Все в Ноуле указывало на скорое прощание. Доктор Брайерли приехал, как обещал, и закружился в делах. Они с мистером Данверзом, управляющим, посовещались, и было решено сдавать в аренду земли, парки, но только не дом, который доверяли попечению миссис Раск. Оставались на службе егерь, еще несколько слуг — конюхи и другие со двора; прочих же рассчитали, за исключением Мэри Куинс — ей предстояло сопровождать меня в Бартрам-Хо в качестве горничной.
— Не расставайтесь с вашей Куинс, — категорично заявила мне леди Ноуллз, — они будут добиваться этого, но вы ни за что не расставайтесь.
Кузина без конца твердила свои наставления — по десять раз на день.
— Вам скажут, что она не годится в горничные для леди, и это конечно же так, если бы речь шла не о заброшенном Бартраме-Хо. Но она преданна, надежна, правдива, а такие качества везде ценятся, особенно когда предстоит жить в уединении. Не соглашайтесь на безнравственную молодую модистку из француженок вместо нее.
Иногда слова кузины неприятно будоражили меня, внушая безотчетную тревогу.
— Я знаю, она вам преданна, она добрая душа, но достаточно ли проницательна?

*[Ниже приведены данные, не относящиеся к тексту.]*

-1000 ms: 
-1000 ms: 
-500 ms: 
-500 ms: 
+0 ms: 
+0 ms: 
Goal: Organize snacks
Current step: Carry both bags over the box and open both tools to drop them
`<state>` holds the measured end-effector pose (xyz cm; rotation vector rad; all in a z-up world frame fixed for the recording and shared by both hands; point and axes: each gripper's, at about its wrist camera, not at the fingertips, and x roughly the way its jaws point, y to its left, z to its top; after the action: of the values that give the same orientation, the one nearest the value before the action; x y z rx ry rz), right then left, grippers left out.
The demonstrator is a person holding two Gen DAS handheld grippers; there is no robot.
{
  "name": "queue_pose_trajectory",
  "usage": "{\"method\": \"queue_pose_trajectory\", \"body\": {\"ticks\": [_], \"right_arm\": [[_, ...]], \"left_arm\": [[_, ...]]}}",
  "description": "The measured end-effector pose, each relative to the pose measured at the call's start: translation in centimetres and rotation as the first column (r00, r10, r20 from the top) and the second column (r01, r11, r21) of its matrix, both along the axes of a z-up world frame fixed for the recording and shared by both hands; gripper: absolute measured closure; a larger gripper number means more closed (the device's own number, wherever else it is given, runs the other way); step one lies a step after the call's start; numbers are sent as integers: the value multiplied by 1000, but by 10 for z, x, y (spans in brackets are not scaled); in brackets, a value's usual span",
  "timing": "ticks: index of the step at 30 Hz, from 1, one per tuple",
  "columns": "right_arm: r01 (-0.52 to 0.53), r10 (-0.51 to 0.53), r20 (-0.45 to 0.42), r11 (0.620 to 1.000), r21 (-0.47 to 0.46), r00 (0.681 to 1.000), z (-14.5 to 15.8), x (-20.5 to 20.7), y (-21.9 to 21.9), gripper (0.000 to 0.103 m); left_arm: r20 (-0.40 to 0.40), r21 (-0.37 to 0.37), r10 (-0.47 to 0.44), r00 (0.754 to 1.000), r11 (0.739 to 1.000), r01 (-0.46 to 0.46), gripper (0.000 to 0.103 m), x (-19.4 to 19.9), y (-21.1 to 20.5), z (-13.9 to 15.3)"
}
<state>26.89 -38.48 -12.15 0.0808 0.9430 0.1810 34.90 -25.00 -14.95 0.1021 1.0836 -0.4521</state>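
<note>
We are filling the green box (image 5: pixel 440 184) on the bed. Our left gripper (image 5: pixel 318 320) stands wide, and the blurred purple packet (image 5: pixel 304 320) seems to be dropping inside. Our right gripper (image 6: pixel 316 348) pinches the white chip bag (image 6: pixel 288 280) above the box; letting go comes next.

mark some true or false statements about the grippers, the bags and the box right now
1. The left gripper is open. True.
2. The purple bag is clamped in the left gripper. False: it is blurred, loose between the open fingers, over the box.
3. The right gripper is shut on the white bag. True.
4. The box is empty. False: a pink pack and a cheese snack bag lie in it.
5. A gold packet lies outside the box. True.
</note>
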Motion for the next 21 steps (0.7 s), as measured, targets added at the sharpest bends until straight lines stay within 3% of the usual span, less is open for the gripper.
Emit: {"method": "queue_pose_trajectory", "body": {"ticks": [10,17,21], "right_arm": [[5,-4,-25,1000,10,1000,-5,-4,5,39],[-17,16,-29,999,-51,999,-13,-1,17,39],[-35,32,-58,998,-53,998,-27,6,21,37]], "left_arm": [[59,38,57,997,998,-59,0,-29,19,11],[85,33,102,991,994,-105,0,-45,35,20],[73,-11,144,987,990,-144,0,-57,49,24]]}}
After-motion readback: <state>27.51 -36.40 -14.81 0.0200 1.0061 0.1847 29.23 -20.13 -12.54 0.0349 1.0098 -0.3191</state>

Или, с озабоченным лицом, кузина произносила:
— Надеюсь, Мэри Куинс не из пугливых?
Или неожиданно спрашивала:
— Мэри сможет известить письмом в случае, если вы заболеете?.. Сможет точно выполнить поручение?.. А она находчива, выдержанна, не теряет голову в непредвиденных обстоятельствах?

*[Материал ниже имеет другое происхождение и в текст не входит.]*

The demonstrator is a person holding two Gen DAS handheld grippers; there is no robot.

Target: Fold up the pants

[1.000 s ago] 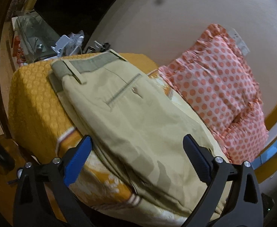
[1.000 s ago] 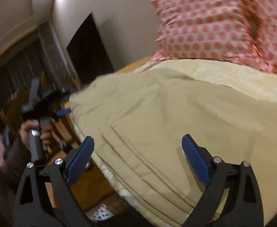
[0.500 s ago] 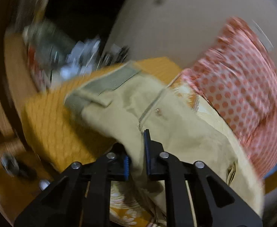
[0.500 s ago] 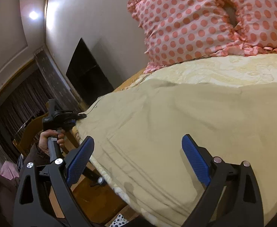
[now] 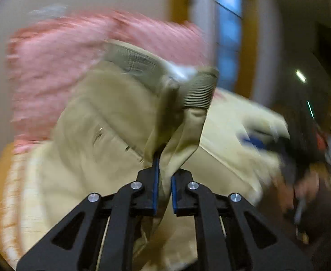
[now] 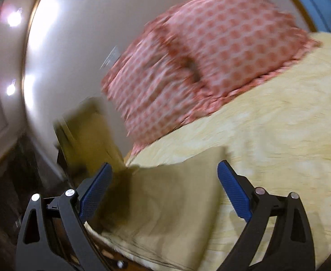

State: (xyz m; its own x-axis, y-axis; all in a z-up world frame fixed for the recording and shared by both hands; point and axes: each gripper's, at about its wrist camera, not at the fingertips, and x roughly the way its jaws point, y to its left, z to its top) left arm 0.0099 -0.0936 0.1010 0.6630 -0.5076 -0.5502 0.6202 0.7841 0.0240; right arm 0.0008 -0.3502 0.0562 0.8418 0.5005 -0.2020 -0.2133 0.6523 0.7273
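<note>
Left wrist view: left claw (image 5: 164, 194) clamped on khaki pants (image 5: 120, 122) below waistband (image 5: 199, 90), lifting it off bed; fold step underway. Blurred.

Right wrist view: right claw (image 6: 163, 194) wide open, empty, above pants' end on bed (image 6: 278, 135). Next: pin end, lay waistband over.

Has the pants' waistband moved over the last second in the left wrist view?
Yes. The waistband, pinched in the left gripper, has lifted off the bed and swung over to overlap the pink pillow, which it earlier lay beside.
</note>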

Конечно, эти вопросы не следовали один за другим, как здесь у меня, кузина задавала их время от времени и поспешно переходила на повседневные темы, но вопросам всегда предшествовало глубокое и мрачное ее молчание. И хотя ничего определеннее этих вопросов я от нее не слышала, они, как мне казалось, указывали на некую предполагаемую опасность, занимавшую мысли моей дорогой кузины.
А еще — без сомнения, постоянно — она возвращалась в мыслях к выкраденному у меня жемчужному крестику. Она составила записку на основе описаний вещицы, полученных от Мэри Куинс, миссис Раск и от меня. Я думала, она упомянула о розыске в минутном порыве, но, судя по методичности, с какой она нас допрашивала, мне стало ясно, что ее намерения совершенно серьезны.
Узнав, что мне очень скоро предстоит покинуть Ноул, она решила не оставлять меня до самого моего отъезда в Бартрам-Хо и день за днем, с приближением часа прощания, становилась все добрее, ласковее. То было для меня лихорадочное и горестное время.
Доктора Брайерли, хотя он находился в доме, мы почти не видели — разве что за чаем. Завтракал он очень рано, обедал в одиночестве и в самое разное время, когда позволяли дела.
На другой день после приезда доктора кузина Моника пожелала услышать о посещении доктором Бартрама-Хо.
— Вы конечно же видели его? — спросила леди Ноуллз.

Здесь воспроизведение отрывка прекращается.